Automatically anonymize data in real time

Data privacy and data protection have become increasingly important globally. More and more jurisdictions have passed data privacy protection laws to regulate operators that process, transfer, and store data. Data pseudonymization and anonymization are two common practices that the IT industry turns to in order to comply with such laws.

In this article, you'll learn about an open source cloud-native solution architecture we developed that allows managed data service providers to anonymize data automatically and in real time.

Data anonymization

Pseudonymized data can be restored to its original state through a different process, whereas anonymized data cannot. Encryption is a typical way to pseudonymize data; for example, encrypted data can be restored to its original state through decryption. On the other hand, anonymization is a process that completely removes sensitive and personal information from data. In Figures 1 and 2, images containing license plates and faces are anonymized via blurring to remove sensitive and personal information.
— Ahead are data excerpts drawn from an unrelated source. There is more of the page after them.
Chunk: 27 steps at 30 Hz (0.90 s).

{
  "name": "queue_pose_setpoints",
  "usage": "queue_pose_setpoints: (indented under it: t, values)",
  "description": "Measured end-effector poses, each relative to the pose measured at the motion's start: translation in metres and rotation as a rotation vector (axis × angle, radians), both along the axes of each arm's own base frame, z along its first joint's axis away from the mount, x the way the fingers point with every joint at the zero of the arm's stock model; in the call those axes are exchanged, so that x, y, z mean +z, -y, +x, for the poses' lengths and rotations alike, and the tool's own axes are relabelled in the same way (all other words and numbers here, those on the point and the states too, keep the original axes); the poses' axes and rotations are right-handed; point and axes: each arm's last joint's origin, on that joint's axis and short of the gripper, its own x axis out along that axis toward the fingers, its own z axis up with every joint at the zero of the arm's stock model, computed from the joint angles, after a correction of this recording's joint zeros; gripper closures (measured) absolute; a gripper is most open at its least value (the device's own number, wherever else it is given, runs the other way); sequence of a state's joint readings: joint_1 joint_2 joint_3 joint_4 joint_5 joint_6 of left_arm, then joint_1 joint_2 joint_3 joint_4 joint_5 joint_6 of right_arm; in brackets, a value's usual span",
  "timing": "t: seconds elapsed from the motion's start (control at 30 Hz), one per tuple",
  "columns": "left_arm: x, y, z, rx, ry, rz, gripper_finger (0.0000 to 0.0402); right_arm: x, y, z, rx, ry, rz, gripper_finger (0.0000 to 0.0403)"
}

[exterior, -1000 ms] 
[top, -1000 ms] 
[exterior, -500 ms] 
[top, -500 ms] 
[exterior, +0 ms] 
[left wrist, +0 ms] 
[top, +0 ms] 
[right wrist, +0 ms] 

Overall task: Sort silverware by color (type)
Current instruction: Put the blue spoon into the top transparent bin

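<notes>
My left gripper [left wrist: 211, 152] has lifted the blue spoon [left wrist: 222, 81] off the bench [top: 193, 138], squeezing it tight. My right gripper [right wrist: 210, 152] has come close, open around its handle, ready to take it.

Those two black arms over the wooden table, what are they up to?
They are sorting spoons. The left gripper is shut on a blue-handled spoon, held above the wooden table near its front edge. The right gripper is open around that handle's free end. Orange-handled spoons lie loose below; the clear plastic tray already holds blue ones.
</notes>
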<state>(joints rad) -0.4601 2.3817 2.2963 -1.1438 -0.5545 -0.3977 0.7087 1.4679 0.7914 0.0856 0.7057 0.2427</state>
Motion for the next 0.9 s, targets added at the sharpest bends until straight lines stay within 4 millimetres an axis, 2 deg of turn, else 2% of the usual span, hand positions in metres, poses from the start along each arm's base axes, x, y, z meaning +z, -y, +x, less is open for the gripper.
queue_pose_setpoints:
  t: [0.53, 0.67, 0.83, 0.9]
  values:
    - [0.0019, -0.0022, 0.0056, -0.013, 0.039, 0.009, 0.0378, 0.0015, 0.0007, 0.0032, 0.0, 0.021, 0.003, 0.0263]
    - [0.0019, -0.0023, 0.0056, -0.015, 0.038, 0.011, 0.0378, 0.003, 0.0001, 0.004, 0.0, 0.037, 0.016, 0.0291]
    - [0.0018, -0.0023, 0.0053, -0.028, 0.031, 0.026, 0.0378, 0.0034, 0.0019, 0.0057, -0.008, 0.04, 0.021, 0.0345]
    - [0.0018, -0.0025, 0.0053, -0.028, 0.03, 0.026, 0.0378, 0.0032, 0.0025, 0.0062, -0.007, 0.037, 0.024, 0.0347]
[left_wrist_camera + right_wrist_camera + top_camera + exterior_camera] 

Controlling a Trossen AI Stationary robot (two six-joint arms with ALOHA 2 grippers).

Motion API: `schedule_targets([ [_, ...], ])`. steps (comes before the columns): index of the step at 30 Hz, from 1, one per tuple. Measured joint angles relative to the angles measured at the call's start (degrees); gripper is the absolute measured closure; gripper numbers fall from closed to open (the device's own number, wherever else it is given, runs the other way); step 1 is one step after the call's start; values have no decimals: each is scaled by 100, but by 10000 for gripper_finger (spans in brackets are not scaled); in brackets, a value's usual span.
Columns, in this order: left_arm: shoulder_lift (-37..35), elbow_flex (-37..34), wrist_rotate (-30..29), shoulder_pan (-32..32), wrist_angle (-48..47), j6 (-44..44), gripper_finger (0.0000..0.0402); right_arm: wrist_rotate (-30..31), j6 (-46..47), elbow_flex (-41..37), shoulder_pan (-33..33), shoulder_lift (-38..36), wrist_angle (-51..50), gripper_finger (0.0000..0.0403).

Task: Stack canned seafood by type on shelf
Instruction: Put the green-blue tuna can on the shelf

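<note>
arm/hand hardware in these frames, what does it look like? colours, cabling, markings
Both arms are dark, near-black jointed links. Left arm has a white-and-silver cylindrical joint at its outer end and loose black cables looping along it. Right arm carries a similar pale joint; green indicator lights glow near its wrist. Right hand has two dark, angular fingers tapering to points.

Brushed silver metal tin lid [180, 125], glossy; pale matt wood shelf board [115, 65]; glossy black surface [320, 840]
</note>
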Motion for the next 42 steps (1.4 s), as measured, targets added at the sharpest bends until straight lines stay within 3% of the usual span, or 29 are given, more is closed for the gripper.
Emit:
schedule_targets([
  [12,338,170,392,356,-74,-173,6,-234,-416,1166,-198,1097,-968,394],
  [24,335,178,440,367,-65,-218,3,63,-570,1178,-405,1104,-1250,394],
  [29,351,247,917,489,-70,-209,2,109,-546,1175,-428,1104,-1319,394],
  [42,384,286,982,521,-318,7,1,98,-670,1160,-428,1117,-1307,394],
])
Once data has been anonymized, its use is no longer subject to the strict requirements of GDPR, the European Union's data protection law. In many use cases, anonymizing data facilitates that data's public exchange.

Solution architecture overview

As illustrated in Figure 3, this solution uses Cloud Native Computing Foundation (CNCF) projects such as Rook (serving as the infrastructure operator) and KEDA (providing a serverless framework), along with RabbitMQ for its message queue, and YOLO and OpenCV for object detection without loss of generality. The containerized workloads, Rook, RabbitMQ, or KEDA, run on MicroShift, a small footprint Kubernetes/Red Hat OpenShift implementation.

Diagram of the solution architecture. — Figure 3. Solution architecture.

Under this architecture, a Ceph Object Gateway—also known as RADOS Gateway (RGW) bucket—provisioned by Rook, is configured as a bucket notification endpoint to a RabbitMQ exchange. A KEDA RabbitMQ trigger is created to probe the queue lengths in the exchange. Once the queue length exceeds the threshold, a serverless function, implemented as a StatefulSet, scales up, reads queue messages, parses bucket and object information, retrieves the object, detects regions of interest, blurs sensitive information, and replaces the original data with transformed data.

Building the solution

Bringing all these CNCF projects into one cohesive solution sounds complex. But it isn't in practice, thanks to the declarative, YAML-based configuration used by the different operators that make up the solution. Full instructions, scripts, and a recorded demo are available here.

MicroShift

First, we need to install MicroShift. The solution would work in a fully fledged OpenShift or Kubernetes cluster, but if you want to get it up and running quickly on your laptop, then MicroShift is your most lightweight option.

First, create a default StorageClass and use hostpath-provisioner in the MicroShift cluster:

cat << EOF | kubectl apply -f -

apiVersion: v1

kind: PersistentVolume

metadata:

  name: hostpath-provisioner

spec:

  capacity:

    storage: 8Gi

  accessModes:

  - ReadWriteOnce

  hostPath:

    path: "/var/hpvolumes"

EOF

kubectl patch storageclass kubevirt-hostpath-provisioner -p '{"metadata": {"annotations":{"storageclass.kubernetes.io/is-default-class":"true"}}}'

Another option would be to run the solution on minikube. But minikube uses a virtual machine (VM), so you would need to add an extra disk to the minikube VM before installing Rook.

Rook

Next, install the Rook operator:

kubectl apply -f https://raw.githubusercontent.com/rootfs/rook/microshift-int/cluster/examples/kubernetes/ceph/crds.yaml
kubectl apply -f https://raw.githubusercontent.com/rootfs/rook/microshift-int/cluster/examples/kubernetes/ceph/common.yaml
kubectl apply -f https://raw.githubusercontent.com/rootfs/rook/microshift-int/cluster/examples/kubernetes/ceph/operator-openshift.yaml

Note that you have to use a developer image in operator-openshift.yaml, because bucket notifications in Rook are still a work in progress.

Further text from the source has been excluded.